**Problem to solve:**
I need every line that includes the word "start" copied from the material.

**Data segment:**
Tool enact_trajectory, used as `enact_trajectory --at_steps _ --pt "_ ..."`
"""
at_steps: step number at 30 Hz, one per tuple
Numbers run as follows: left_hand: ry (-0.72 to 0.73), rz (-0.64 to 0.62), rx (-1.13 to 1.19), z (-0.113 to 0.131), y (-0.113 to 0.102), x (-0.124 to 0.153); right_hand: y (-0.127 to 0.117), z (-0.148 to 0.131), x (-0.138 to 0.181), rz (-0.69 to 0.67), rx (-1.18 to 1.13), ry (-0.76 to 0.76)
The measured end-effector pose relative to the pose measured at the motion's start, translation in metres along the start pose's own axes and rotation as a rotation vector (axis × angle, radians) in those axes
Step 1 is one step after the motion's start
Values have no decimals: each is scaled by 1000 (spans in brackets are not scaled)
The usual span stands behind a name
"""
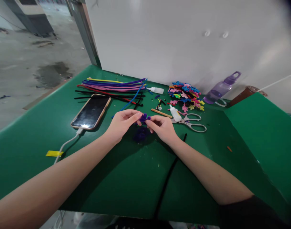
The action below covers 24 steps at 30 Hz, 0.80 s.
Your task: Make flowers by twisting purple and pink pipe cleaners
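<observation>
Head view: a green table [126, 178] spans the scene, with a bundle of coloured fuzzy stems [112, 86] lying behind a phone [91, 111] on the left and a pile of small flower shapes [183, 94] at the back right; the left hand [122, 124] and right hand [163, 127] nearly meet, scissors [183, 121] beside the right; between them, just above the tabletop, both pinch a fuzzy purple piece [144, 118] with thumbs and fingers
</observation>
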<state>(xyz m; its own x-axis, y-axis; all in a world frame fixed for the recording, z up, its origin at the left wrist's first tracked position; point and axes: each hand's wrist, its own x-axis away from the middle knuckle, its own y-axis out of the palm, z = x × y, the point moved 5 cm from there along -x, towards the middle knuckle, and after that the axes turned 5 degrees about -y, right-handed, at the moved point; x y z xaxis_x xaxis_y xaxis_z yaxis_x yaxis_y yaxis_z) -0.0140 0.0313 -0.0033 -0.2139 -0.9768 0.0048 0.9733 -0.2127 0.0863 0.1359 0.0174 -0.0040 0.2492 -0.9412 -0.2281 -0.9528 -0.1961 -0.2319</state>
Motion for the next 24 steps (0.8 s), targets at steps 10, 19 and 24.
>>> enact_trajectory --at_steps 10,19,24 --pt "-61 35 9 -9 -3 -3 2 -4 3 -18 36 -1" --pt "-89 55 153 -7 -6 -4 -5 0 -1 79 -4 33" --pt "-66 -23 -89 0 -3 -1 -3 -1 0 36 18 7"
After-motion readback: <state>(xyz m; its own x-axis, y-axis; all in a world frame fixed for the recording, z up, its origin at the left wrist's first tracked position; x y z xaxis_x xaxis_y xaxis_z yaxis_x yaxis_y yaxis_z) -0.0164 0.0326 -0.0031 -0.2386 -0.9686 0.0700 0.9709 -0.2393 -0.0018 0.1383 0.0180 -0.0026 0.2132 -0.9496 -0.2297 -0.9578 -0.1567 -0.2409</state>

**Solution below:**
The measured end-effector pose relative to the pose measured at the motion's start, translation in metres along the start pose's own axes and rotation as a rotation vector (axis × angle, radians) in those axes
Step 1 is one step after the motion's start

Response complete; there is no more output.